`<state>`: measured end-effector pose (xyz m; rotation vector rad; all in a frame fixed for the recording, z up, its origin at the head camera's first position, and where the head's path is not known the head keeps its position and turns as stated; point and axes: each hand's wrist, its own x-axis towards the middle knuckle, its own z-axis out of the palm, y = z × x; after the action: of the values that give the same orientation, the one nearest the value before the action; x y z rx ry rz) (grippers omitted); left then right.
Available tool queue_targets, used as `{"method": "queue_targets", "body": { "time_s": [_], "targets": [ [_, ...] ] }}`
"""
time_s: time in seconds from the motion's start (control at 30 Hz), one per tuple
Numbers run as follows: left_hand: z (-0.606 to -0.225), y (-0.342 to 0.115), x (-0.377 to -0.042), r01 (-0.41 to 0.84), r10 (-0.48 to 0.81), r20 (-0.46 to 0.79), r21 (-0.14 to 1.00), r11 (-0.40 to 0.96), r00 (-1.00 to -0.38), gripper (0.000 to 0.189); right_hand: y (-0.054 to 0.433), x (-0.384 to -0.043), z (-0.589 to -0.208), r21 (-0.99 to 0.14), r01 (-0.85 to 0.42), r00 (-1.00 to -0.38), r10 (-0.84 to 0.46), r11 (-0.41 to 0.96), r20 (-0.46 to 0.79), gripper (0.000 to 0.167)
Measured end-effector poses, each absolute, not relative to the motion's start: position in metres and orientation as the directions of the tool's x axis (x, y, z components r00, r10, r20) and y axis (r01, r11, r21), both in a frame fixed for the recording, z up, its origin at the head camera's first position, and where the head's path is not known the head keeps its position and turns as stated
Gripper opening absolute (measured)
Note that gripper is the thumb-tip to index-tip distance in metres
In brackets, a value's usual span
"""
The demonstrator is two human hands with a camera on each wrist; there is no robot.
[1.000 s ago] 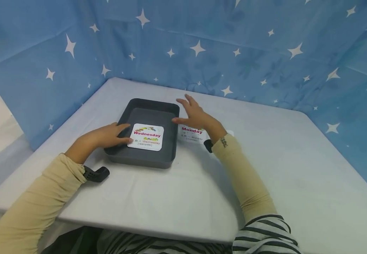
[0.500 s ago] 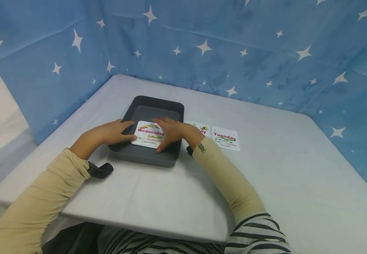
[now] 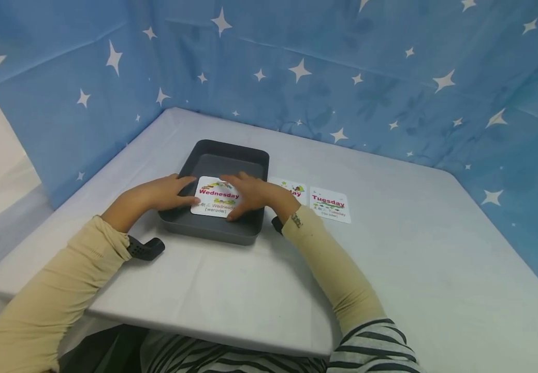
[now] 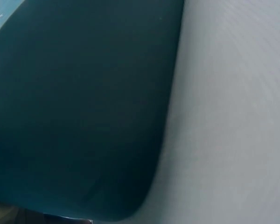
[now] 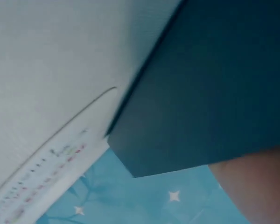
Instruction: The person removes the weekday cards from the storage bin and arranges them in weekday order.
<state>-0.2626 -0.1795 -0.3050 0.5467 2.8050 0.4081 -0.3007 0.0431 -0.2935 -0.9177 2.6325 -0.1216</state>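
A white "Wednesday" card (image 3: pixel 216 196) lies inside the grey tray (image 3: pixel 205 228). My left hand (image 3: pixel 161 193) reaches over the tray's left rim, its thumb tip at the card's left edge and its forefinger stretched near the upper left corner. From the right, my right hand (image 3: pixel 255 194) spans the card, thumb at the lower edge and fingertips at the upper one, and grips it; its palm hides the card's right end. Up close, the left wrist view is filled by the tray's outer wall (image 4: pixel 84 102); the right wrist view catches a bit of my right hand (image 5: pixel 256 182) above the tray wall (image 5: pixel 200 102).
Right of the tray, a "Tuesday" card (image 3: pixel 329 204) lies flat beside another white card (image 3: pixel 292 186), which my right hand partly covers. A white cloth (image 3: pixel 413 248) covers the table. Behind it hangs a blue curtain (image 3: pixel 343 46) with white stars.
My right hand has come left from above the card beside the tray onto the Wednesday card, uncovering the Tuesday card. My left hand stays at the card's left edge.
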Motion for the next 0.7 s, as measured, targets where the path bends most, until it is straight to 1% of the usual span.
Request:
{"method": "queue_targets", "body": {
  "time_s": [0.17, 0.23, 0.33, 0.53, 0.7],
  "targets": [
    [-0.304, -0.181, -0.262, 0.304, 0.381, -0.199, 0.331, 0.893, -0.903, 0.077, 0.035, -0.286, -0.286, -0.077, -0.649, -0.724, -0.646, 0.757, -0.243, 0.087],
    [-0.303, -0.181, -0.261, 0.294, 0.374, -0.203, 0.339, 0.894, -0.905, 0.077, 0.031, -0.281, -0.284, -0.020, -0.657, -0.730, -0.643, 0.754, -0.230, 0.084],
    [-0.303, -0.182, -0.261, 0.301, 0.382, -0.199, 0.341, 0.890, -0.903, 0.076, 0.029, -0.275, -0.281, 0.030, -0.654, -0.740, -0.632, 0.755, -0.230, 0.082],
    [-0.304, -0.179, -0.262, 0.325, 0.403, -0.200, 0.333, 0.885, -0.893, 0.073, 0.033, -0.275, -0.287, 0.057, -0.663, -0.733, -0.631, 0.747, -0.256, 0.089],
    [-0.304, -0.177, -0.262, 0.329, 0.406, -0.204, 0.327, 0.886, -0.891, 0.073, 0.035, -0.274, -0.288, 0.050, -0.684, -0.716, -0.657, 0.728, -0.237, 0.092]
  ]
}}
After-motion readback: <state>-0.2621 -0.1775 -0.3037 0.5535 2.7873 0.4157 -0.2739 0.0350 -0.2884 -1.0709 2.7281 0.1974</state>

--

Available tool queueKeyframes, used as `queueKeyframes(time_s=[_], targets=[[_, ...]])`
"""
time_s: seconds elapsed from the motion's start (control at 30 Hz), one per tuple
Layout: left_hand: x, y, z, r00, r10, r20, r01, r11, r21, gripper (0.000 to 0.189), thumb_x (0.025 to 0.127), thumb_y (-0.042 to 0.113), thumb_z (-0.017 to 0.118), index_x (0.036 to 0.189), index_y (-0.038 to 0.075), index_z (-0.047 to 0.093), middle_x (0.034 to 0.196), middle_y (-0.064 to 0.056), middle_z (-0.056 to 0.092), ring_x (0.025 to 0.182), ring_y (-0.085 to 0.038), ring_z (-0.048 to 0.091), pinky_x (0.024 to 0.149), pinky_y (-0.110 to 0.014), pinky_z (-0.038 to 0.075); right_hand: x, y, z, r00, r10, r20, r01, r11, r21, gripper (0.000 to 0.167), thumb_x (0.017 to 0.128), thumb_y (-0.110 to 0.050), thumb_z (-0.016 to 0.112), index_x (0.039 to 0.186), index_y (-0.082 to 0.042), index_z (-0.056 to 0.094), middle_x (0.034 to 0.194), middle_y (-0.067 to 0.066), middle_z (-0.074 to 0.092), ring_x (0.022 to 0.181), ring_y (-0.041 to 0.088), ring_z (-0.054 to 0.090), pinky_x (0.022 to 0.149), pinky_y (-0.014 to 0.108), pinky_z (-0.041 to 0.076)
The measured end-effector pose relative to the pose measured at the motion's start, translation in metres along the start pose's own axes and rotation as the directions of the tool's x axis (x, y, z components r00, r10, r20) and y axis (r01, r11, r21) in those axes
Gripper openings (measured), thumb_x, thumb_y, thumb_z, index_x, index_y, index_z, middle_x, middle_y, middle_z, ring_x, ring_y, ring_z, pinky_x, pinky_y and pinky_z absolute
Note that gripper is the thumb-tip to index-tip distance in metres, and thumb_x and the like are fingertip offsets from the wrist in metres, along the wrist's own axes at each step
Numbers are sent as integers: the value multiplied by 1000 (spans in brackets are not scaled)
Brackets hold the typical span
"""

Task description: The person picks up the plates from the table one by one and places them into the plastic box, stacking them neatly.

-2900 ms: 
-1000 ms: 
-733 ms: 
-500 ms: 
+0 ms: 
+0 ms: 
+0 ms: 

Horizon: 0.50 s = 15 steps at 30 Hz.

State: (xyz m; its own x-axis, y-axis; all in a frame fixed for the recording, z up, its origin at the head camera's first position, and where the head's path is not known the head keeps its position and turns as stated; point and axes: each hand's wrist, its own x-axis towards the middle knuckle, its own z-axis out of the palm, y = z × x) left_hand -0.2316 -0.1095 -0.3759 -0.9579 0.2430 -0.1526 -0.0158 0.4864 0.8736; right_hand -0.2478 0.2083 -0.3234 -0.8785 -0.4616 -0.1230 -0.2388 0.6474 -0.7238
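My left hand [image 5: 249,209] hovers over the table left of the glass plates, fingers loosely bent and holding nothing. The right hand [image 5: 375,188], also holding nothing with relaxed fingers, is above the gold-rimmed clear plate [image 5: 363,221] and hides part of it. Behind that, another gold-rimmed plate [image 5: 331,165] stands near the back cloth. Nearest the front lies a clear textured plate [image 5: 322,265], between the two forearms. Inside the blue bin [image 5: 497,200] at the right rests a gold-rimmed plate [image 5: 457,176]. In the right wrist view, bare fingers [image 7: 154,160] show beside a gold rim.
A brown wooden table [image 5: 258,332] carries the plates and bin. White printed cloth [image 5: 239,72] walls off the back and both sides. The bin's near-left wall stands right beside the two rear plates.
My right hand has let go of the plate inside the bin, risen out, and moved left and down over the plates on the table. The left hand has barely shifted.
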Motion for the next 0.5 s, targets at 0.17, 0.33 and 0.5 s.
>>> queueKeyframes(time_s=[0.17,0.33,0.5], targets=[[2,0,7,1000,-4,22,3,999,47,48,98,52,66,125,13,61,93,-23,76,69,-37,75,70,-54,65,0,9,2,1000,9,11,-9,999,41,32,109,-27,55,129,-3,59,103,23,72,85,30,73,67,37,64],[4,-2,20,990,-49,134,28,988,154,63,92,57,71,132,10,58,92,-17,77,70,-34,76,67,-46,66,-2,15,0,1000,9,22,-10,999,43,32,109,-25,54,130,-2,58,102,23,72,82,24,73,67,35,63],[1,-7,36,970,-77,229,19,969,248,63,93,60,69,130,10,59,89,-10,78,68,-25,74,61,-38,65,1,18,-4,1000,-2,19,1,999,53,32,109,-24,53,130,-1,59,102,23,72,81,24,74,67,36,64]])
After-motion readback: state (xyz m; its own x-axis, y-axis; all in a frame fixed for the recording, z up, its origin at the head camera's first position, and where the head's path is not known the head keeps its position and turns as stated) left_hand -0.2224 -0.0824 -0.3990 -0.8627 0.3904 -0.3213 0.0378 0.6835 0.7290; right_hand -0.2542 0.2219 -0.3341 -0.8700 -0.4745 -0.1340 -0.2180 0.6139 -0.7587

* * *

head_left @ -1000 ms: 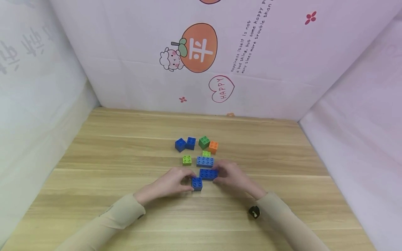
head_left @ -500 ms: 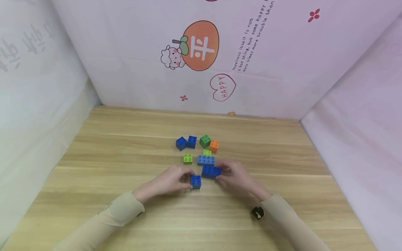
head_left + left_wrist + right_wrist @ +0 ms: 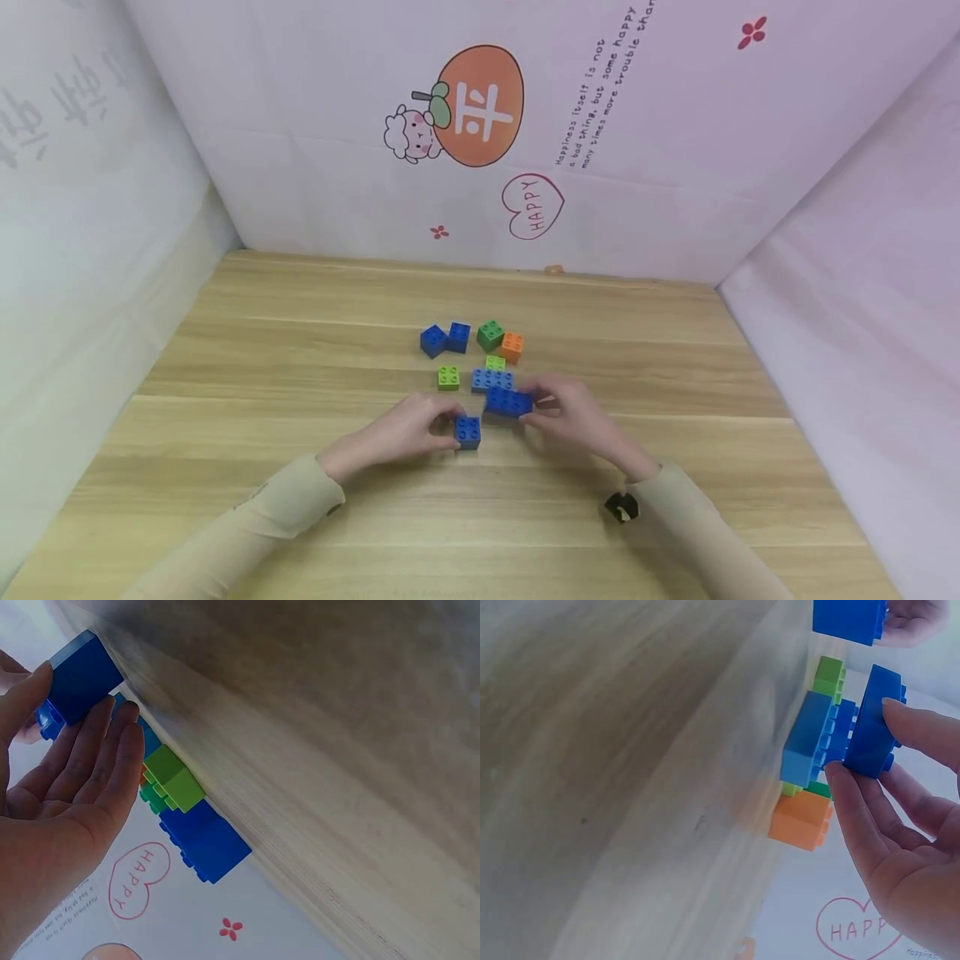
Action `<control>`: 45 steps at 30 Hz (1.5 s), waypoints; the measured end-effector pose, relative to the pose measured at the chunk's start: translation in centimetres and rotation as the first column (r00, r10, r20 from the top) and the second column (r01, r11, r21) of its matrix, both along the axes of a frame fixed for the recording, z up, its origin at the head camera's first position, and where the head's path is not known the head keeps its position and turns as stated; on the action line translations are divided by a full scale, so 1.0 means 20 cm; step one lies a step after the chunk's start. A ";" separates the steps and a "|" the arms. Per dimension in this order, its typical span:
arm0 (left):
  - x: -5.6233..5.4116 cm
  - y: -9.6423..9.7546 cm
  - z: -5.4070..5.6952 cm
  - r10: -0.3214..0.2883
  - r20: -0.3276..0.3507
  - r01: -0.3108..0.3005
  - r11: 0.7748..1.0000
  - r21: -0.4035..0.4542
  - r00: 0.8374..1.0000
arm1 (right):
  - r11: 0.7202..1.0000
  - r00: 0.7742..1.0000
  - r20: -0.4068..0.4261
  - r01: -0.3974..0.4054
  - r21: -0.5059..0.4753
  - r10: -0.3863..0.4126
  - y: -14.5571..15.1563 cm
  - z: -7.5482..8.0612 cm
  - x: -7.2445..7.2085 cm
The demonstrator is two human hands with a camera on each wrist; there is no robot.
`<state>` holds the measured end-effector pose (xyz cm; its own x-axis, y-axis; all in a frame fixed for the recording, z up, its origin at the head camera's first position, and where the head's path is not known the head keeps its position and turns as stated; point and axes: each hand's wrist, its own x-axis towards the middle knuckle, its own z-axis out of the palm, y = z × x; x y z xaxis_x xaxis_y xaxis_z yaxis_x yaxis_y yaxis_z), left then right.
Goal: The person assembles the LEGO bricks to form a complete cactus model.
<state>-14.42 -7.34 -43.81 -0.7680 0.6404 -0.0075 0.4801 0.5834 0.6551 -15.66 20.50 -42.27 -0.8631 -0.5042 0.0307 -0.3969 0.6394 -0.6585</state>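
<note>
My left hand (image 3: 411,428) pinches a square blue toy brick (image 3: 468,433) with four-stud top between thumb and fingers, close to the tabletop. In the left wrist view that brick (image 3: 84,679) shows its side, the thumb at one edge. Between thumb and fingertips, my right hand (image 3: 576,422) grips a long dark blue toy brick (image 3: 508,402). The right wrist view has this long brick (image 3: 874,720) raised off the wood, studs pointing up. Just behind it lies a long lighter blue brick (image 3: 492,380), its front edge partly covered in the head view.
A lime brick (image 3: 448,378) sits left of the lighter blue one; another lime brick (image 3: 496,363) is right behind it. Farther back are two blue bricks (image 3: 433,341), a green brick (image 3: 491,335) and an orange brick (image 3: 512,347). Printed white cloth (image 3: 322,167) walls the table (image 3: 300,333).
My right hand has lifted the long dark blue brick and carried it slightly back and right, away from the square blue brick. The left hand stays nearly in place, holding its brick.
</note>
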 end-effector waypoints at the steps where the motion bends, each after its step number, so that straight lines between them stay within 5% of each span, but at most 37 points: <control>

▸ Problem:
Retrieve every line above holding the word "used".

▸ Response area:
Available tool queue_targets, used as `{"method": "queue_targets", "body": { "time_s": [_], "targets": [ [_, ...] ] }}`
Available tool queueKeyframes, used as `queueKeyframes(time_s=[_], targets=[[_, ...]])`

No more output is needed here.